◆ Description of the task:
Show all lines below holding the string "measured".

##### Data #####

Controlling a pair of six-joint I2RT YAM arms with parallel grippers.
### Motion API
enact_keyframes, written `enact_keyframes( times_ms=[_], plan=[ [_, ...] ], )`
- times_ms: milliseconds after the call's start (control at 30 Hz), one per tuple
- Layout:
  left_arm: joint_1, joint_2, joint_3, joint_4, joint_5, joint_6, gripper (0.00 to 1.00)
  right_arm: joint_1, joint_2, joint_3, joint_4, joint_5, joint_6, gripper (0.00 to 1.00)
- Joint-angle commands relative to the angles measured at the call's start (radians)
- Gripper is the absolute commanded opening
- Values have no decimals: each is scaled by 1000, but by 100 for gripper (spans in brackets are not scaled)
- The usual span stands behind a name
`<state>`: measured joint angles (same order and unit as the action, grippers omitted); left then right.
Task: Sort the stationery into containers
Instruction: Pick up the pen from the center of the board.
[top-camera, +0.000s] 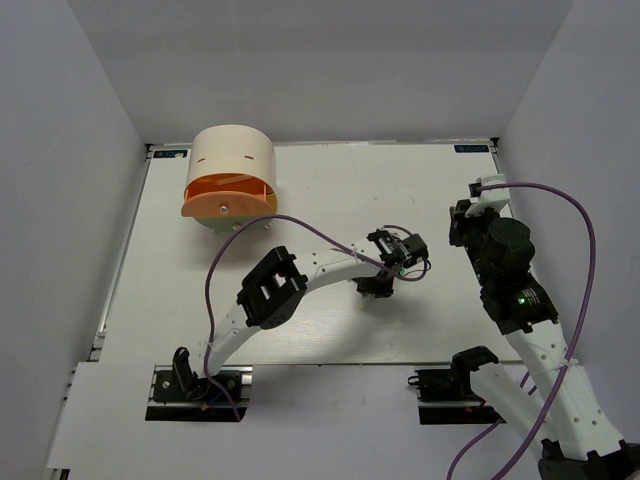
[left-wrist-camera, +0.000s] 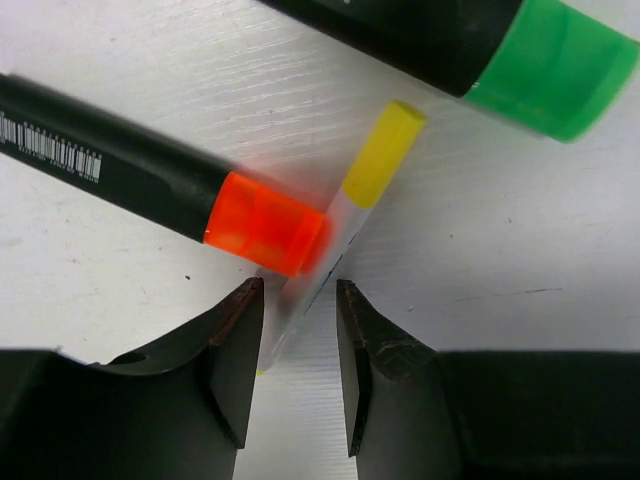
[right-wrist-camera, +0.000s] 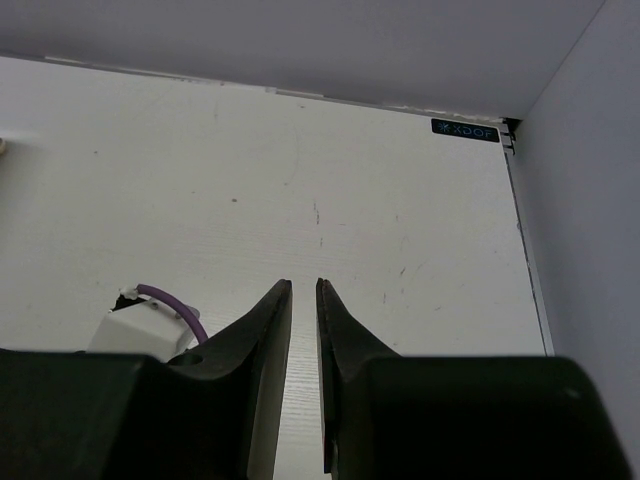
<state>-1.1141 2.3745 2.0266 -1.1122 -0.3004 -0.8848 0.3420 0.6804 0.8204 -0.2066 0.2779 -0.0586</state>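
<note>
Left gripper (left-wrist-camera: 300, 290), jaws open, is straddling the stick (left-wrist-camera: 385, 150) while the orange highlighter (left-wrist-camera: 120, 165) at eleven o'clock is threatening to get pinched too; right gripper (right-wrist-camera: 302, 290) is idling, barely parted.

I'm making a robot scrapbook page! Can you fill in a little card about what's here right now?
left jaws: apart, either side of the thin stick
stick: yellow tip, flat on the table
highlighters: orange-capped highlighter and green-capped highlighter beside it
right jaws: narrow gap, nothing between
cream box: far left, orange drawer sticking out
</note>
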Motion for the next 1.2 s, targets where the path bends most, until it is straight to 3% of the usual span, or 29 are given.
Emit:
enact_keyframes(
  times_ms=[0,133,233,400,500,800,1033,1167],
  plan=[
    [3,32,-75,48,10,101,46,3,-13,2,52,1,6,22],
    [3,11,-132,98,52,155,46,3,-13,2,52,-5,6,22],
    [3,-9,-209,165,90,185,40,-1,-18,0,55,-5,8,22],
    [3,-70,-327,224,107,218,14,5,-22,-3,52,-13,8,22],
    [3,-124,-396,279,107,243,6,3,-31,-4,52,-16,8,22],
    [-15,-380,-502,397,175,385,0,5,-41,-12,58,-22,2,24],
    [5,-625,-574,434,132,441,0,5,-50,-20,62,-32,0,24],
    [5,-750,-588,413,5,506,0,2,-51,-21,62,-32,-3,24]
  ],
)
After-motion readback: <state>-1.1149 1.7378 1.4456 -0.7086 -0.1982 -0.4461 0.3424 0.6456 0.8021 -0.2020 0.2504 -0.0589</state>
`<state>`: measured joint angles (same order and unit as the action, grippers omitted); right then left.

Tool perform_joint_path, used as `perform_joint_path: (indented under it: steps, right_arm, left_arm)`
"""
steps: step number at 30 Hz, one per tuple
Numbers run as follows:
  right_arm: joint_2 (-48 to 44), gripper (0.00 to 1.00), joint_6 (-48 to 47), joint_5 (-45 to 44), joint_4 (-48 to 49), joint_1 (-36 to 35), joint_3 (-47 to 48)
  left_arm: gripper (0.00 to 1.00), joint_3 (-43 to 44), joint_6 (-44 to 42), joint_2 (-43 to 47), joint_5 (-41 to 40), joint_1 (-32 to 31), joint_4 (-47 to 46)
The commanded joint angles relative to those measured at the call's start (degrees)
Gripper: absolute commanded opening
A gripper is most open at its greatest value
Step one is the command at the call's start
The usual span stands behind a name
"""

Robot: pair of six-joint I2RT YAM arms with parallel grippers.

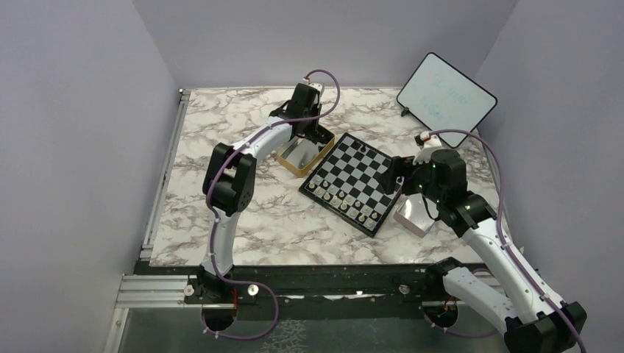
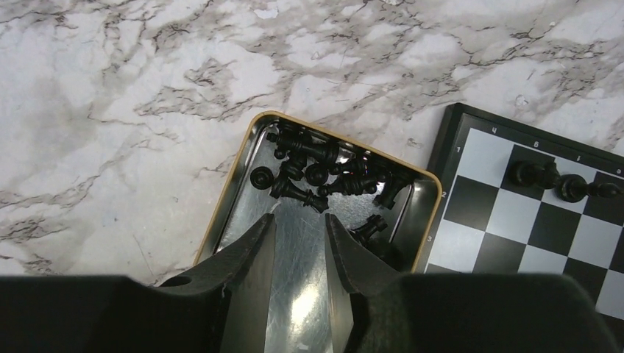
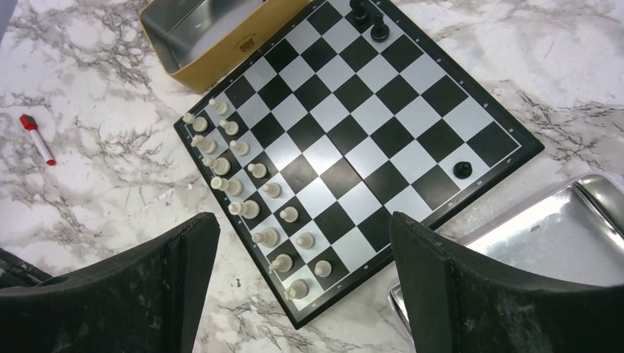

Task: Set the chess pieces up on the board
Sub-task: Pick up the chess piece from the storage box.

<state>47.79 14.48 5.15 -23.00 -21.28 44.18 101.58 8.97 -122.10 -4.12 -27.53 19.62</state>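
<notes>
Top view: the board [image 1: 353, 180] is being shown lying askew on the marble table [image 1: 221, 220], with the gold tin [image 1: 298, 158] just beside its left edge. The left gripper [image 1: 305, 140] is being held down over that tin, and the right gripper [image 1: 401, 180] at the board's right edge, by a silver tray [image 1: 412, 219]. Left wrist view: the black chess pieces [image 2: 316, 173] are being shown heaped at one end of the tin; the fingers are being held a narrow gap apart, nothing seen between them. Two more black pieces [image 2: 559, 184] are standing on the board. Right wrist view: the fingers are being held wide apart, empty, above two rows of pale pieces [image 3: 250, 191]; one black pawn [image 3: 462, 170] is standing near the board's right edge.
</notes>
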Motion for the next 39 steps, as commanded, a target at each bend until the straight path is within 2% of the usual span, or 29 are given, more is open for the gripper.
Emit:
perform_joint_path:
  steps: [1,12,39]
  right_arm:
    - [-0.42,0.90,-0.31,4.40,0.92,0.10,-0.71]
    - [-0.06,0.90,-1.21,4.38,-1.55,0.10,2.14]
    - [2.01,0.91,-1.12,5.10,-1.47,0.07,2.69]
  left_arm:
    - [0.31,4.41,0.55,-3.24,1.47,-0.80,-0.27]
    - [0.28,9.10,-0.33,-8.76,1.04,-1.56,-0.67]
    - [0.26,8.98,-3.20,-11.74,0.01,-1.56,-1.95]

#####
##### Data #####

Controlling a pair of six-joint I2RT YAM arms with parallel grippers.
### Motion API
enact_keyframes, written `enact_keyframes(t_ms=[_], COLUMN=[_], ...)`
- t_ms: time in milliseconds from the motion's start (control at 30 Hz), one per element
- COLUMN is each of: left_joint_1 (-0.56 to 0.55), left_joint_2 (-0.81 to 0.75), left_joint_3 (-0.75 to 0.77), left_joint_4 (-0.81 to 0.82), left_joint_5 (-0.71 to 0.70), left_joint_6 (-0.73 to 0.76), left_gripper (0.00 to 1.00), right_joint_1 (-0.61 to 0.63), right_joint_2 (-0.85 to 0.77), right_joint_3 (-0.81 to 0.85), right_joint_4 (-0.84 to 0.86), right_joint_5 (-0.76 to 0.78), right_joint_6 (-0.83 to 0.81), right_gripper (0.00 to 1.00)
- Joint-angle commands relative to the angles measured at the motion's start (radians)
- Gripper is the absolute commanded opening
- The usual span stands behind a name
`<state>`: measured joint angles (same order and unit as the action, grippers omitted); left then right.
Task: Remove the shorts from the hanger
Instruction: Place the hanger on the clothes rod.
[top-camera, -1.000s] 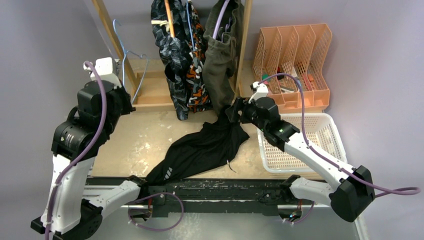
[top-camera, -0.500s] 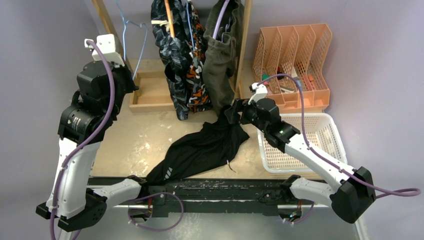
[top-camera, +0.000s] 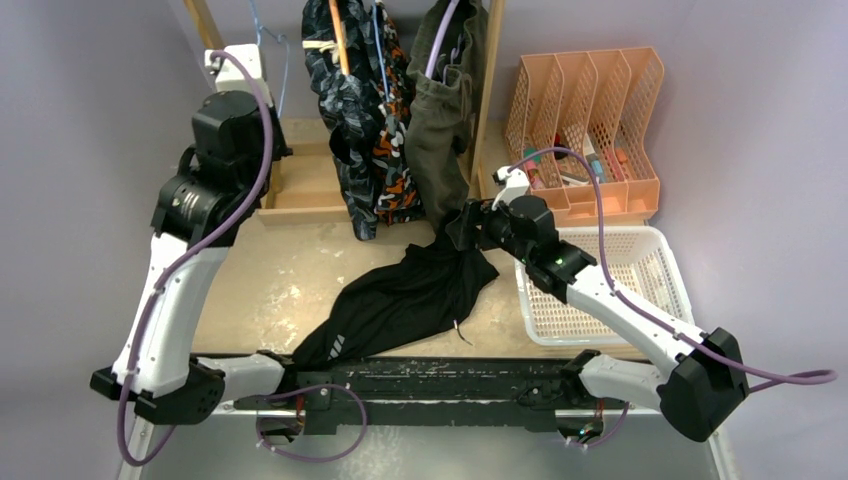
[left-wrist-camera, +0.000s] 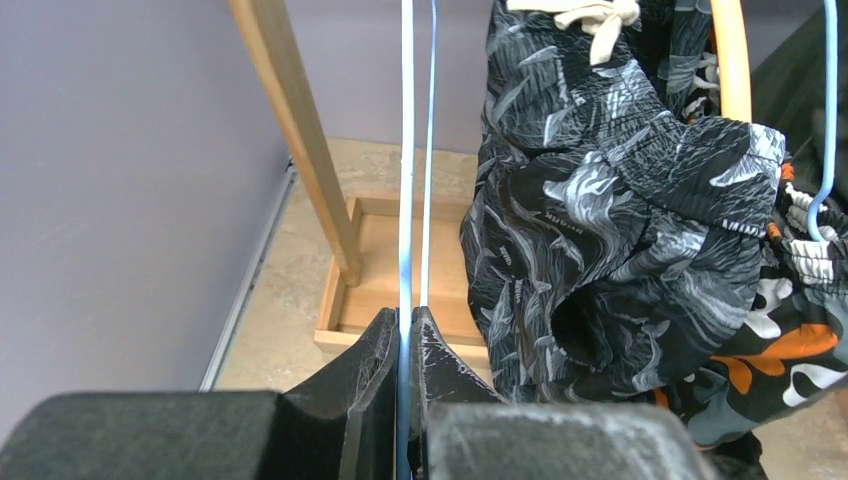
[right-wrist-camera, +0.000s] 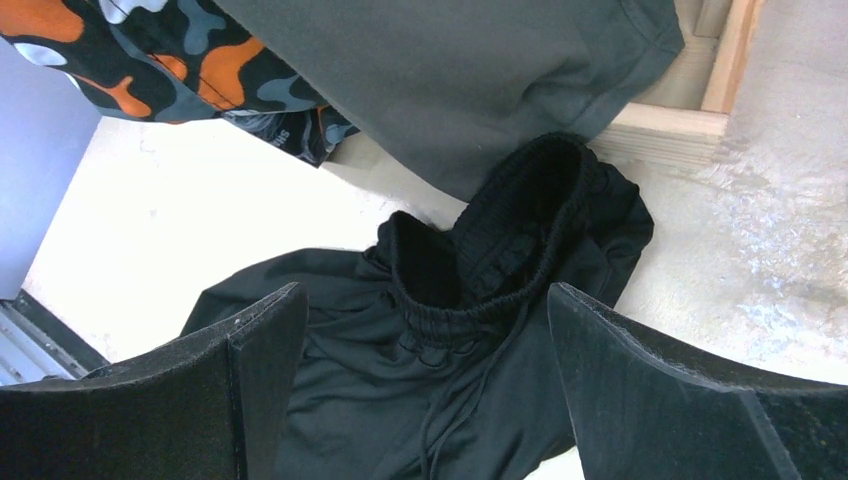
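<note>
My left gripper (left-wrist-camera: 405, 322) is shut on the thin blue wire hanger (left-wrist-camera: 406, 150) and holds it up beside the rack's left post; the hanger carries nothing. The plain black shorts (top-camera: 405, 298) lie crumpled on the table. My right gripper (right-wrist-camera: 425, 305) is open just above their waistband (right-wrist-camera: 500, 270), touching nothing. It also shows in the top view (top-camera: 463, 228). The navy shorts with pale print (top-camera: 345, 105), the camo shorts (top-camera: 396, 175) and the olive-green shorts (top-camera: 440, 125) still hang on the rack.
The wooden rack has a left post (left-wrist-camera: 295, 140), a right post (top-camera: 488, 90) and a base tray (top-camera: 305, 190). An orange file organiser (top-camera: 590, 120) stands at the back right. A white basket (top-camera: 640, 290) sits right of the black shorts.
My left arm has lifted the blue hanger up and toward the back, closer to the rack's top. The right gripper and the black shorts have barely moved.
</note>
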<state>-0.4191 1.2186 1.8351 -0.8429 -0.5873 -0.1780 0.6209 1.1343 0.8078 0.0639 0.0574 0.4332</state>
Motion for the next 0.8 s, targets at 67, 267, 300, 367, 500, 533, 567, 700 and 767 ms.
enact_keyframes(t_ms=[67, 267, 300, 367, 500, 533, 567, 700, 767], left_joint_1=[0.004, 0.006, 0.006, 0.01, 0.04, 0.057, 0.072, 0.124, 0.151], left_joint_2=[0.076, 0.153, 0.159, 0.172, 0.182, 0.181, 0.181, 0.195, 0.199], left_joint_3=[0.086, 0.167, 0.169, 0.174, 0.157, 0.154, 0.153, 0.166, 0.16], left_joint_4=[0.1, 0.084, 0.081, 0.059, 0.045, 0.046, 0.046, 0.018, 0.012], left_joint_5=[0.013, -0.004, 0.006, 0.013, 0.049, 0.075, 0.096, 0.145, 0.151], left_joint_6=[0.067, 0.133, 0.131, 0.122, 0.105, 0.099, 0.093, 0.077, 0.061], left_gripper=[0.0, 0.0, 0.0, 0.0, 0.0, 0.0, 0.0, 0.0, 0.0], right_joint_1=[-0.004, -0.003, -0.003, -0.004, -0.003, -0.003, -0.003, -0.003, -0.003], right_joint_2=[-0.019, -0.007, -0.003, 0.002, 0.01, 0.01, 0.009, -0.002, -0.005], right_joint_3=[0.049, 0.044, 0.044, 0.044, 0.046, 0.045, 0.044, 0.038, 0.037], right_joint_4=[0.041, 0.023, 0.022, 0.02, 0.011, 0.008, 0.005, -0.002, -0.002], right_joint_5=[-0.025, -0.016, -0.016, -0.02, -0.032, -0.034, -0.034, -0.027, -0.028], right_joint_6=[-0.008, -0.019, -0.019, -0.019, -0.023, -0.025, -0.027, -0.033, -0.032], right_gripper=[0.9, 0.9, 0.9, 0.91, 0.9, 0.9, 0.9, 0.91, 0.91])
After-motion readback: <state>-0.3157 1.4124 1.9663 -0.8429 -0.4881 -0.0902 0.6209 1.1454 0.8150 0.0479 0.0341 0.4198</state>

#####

◆ Finished exercise:
- Joint-angle commands relative to the angles measured at the call's start (radians)
`<state>`: measured joint angles (same order and unit as the action, grippers omitted); left then right.
`<state>`: measured joint angles (same order and unit as the action, grippers omitted); right then left.
The commanded joint angles relative to those measured at the call's start (degrees)
- Joint-angle commands relative to the angles measured at the motion's start (radians)
`<state>`: measured joint angles (same order and unit as the action, grippers omitted); left then right.

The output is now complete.